**Exercise:**
The answer must be a single number: how many lines in the entries below contain the word "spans".

◇ ◇ ◇

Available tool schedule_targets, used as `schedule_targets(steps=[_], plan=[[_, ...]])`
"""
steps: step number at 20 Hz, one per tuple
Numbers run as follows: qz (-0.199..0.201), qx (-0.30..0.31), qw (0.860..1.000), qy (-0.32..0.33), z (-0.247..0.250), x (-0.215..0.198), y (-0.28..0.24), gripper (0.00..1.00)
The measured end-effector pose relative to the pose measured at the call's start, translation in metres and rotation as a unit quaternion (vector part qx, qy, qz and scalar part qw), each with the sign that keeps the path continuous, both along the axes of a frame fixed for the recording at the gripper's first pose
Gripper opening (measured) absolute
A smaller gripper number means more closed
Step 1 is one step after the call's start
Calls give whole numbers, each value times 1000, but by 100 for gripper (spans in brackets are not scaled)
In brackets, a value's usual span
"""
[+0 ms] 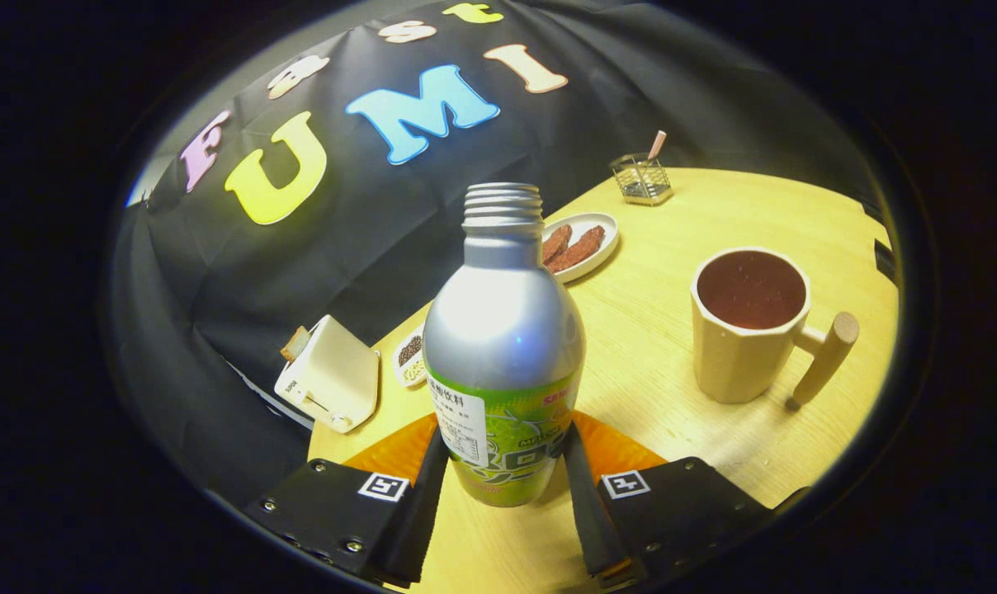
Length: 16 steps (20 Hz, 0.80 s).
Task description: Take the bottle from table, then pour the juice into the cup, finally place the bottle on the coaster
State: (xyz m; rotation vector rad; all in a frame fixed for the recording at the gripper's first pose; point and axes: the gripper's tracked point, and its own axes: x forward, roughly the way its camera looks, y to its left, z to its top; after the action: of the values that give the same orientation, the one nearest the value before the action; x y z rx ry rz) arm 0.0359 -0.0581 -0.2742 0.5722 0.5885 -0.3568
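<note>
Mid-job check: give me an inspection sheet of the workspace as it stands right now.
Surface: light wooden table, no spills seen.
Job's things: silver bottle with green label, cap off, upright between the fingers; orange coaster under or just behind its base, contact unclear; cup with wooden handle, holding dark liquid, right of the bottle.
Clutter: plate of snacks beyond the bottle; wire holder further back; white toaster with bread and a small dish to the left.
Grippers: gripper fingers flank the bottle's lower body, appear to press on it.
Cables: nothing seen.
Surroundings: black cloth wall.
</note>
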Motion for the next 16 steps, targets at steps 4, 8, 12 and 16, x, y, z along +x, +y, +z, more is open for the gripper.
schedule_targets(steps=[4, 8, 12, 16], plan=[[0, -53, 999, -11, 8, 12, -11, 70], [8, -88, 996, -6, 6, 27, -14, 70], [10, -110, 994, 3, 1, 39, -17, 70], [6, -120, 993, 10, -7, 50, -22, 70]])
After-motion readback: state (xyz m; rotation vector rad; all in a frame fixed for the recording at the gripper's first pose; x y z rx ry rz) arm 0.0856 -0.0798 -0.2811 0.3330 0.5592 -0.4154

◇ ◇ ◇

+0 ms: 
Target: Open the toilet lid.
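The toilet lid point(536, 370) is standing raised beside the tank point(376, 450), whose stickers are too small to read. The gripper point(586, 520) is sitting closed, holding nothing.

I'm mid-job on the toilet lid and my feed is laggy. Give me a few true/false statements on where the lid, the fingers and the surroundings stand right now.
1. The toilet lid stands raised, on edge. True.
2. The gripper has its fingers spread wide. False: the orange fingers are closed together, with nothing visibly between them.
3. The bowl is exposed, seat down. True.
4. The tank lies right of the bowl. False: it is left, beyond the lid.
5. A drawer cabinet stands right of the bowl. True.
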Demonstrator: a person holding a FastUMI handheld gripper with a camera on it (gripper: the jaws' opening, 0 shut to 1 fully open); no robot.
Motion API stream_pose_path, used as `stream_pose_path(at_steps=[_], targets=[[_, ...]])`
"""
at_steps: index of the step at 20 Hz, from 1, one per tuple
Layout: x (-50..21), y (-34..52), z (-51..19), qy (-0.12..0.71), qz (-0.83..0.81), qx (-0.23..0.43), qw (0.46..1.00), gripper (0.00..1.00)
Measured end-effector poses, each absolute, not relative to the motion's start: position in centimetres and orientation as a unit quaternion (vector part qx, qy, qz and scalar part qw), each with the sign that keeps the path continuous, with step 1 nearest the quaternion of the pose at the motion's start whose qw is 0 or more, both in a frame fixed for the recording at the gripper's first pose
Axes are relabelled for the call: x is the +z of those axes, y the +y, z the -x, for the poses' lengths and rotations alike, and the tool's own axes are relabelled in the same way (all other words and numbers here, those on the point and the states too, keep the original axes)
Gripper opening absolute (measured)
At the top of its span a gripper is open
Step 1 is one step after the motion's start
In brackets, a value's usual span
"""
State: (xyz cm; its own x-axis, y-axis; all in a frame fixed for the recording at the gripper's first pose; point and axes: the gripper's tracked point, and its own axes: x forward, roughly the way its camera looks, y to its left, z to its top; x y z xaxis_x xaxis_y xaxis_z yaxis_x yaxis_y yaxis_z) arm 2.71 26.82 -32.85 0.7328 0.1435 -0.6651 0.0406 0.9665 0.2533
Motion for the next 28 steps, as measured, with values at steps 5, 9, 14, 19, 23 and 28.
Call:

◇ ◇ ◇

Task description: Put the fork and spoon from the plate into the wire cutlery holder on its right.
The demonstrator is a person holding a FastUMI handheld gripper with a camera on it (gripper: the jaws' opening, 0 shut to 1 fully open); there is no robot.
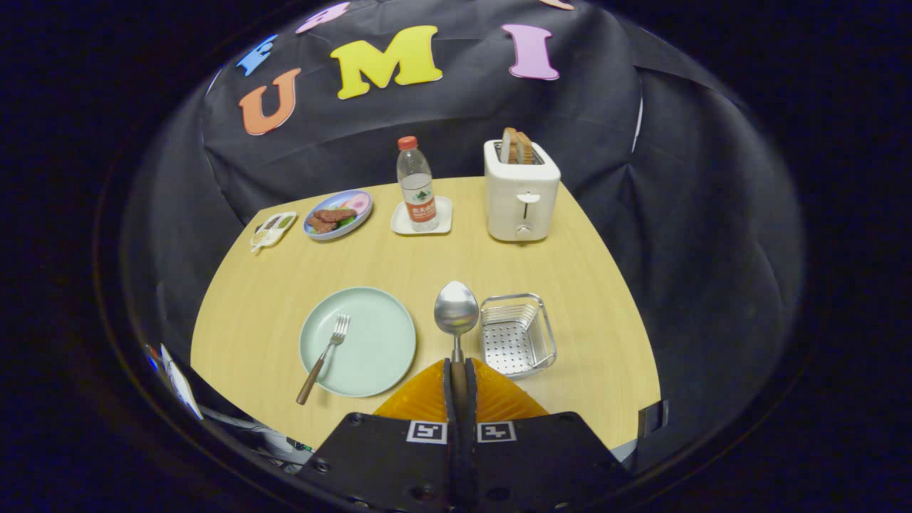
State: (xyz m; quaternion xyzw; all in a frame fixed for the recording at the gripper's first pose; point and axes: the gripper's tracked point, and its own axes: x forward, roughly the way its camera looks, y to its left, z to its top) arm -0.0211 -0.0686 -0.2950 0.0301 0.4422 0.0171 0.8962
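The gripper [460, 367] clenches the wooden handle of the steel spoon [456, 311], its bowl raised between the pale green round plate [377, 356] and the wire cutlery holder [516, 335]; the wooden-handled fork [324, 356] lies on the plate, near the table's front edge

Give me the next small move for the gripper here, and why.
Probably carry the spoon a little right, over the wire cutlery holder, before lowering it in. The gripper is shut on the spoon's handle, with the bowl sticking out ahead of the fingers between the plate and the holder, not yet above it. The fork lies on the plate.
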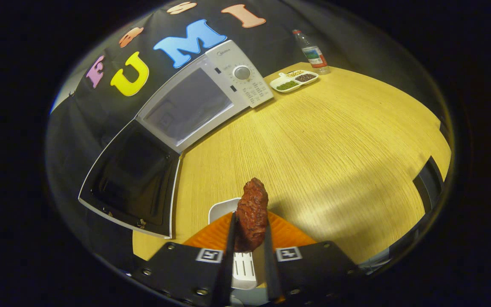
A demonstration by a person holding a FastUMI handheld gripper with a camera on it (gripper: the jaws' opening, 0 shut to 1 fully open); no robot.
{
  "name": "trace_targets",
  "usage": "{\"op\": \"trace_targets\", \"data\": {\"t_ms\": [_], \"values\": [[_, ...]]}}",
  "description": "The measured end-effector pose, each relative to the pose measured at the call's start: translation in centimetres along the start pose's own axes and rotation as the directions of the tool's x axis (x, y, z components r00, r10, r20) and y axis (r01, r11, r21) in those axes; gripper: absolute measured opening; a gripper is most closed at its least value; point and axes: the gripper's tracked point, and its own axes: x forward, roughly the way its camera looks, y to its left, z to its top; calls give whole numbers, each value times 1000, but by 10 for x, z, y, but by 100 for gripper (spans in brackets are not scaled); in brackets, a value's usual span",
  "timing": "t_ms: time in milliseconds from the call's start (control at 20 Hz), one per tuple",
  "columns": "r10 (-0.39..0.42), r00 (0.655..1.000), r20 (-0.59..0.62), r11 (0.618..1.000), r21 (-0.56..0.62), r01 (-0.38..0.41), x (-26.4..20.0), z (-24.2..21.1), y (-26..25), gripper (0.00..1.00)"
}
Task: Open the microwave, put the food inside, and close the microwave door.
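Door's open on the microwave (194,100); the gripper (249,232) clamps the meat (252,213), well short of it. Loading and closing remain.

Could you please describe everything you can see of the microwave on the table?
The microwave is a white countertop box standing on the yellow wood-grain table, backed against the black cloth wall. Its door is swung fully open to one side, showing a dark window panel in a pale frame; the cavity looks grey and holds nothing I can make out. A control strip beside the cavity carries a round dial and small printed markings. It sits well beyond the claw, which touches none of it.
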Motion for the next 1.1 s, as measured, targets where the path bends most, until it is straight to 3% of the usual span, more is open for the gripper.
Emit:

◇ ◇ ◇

**Solution to the exercise:**
2